Repeat the listing below verbatim, without its images.

====

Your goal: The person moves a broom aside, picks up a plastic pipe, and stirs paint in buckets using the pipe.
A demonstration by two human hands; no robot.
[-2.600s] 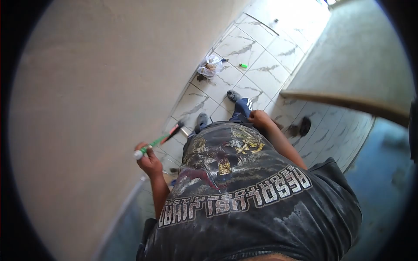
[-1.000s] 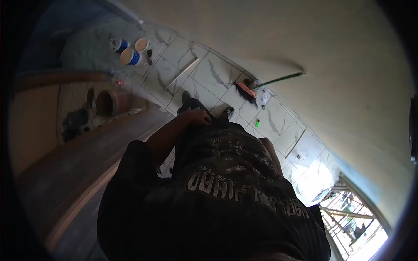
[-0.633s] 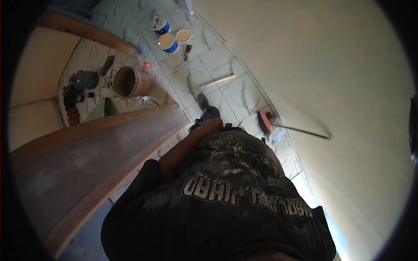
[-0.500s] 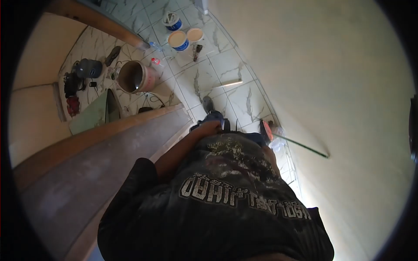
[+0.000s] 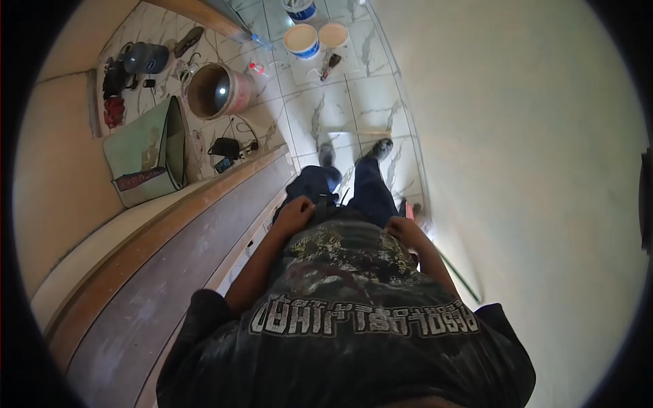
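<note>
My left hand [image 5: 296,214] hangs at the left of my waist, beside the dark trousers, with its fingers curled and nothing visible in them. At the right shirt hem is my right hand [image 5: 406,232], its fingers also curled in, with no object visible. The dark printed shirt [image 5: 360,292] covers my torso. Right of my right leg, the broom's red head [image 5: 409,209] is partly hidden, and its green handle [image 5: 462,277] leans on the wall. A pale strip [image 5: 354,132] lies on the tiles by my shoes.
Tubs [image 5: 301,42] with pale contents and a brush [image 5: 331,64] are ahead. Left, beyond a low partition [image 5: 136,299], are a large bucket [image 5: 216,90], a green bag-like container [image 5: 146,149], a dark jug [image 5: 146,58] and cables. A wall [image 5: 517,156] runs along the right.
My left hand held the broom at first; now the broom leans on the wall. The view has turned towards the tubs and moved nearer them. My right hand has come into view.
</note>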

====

▸ Response to this task:
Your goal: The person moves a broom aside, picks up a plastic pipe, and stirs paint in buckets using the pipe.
A demonstration by two human hands; no robot.
[-2.600s] 
[-1.000s] 
[-0.633s] 
[-0.500s] 
[+0.000s] 
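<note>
My left hand [image 5: 296,214] hangs at the left of my waist, beside the dark trousers, with its fingers curled and nothing visible in them. At the right shirt hem is my right hand [image 5: 406,232], its fingers also curled in, with no object visible. The dark printed shirt [image 5: 360,292] covers my torso. Right of my right leg, the broom's red head [image 5: 409,209] is partly hidden, and its green handle [image 5: 462,277] leans on the wall. A pale strip [image 5: 354,132] lies on the tiles by my shoes.
Tubs [image 5: 301,42] with pale contents and a brush [image 5: 331,64] are ahead. Left, beyond a low partition [image 5: 136,299], are a large bucket [image 5: 216,90], a green bag-like container [image 5: 146,149], a dark jug [image 5: 146,58] and cables. A wall [image 5: 517,156] runs along the right.
My left hand held the broom at first; now the broom leans on the wall. The view has turned towards the tubs and moved nearer them. My right hand has come into view.
</note>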

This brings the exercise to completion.